[Supplied data]
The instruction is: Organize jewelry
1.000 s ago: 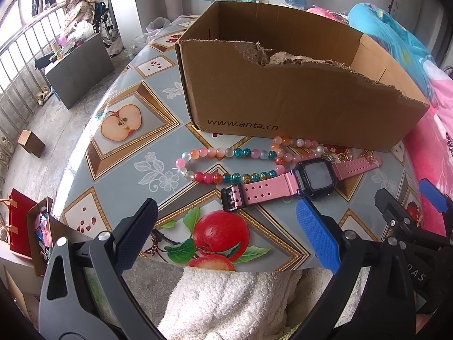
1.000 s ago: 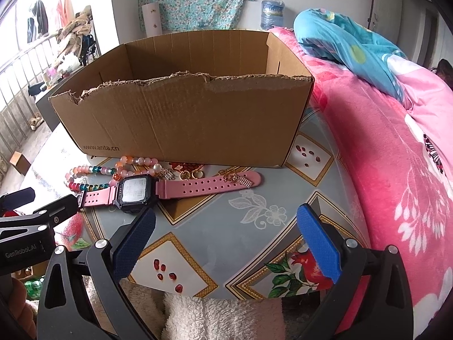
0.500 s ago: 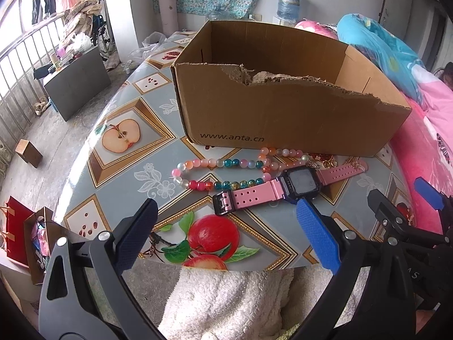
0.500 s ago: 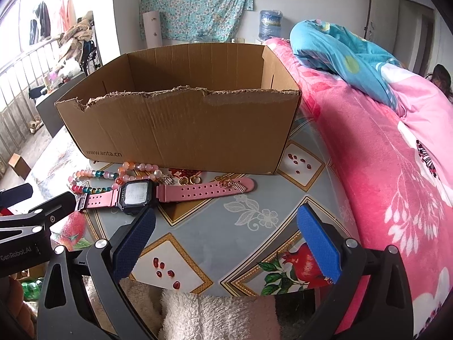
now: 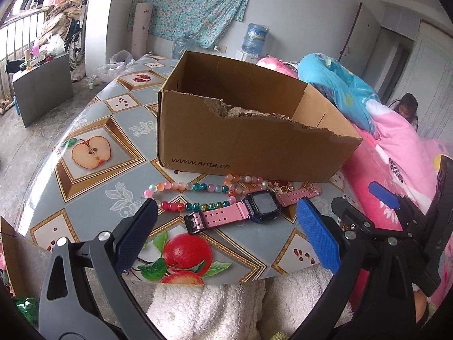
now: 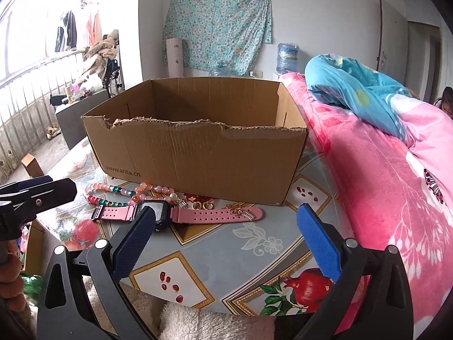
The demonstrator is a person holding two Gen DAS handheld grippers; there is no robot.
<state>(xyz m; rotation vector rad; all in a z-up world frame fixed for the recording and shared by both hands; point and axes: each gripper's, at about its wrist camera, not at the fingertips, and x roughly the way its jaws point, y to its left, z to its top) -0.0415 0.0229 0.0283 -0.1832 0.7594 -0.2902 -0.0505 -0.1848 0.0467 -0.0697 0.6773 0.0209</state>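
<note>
Two views are given. From the left wrist, the left tool is seen spread wide and empty above the near edge of the bench. One pink watch lies flat just ahead, its long axis running across the tool's line, buckle end leftward. One bead necklace loops beyond it, against the one cardboard box.

From the right wrist, the right tool is likewise held apart, gripping nothing. The watch lies ahead and left; a few small gold pieces, uncountable, are scattered by the box. The left tool is judged the better placed of the two for the watch.
</note>
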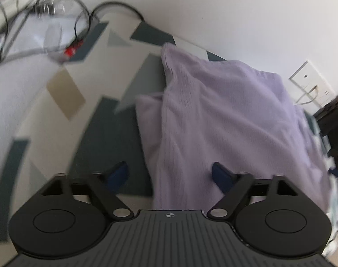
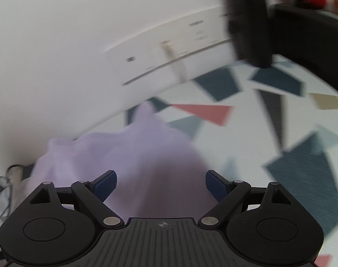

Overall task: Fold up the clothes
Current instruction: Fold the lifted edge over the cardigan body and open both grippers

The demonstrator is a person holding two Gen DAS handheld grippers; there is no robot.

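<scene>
Both hand-held grippers, left point(image 1: 170, 174) and right point(image 2: 161, 185), hang released above the lavender knit garment point(image 1: 224, 115), centre frame. Rumpled on patterned surface point(image 2: 247, 133); folding looks barely begun.

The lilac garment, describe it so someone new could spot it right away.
Find the white tabletop patterned with dark geometric shapes, against the white wall. The lilac garment lies bunched on it. It is the only soft, ribbed, plain-coloured thing there.
</scene>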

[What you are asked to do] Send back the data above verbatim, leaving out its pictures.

[Expected answer]
The instruction is: Organize jewelry
1.000 s ago: 
1.000 s ago: 
0.500 s ago: 
0.500 s ago: 
now: 
now: 
The demonstrator is a person holding two Gen DAS handheld grippers; there is no robot.
<state>(xyz m; rotation vector rad; all in a z-up world frame fixed for the recording and shared by both hands; point and axes: each gripper's, at about its wrist camera, not at the fingertips, and x roughly the way its jaws point, y to its left, z to its top) -0.0415 0.0229 0.0283 -0.1832 0.7594 -0.2902 -0.0505 -0.1848 0.0467 -0.0697 0.6773 0.0209</state>
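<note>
Two views are given. From the left wrist, the left tool is seen spread wide and empty above the near edge of the bench. One pink watch lies flat just ahead, its long axis running across the tool's line, buckle end leftward. One bead necklace loops beyond it, against the one cardboard box.

From the right wrist, the right tool is likewise held apart, gripping nothing. The watch lies ahead and left; a few small gold pieces, uncountable, are scattered by the box. The left tool is judged the better placed of the two for the watch.
</note>
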
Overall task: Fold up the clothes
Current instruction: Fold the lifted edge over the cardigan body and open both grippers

The demonstrator is a person holding two Gen DAS handheld grippers; there is no robot.

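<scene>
Both hand-held grippers, left point(image 1: 170, 174) and right point(image 2: 161, 185), hang released above the lavender knit garment point(image 1: 224, 115), centre frame. Rumpled on patterned surface point(image 2: 247, 133); folding looks barely begun.

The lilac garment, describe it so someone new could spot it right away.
Find the white tabletop patterned with dark geometric shapes, against the white wall. The lilac garment lies bunched on it. It is the only soft, ribbed, plain-coloured thing there.
</scene>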

The response to this exercise is done.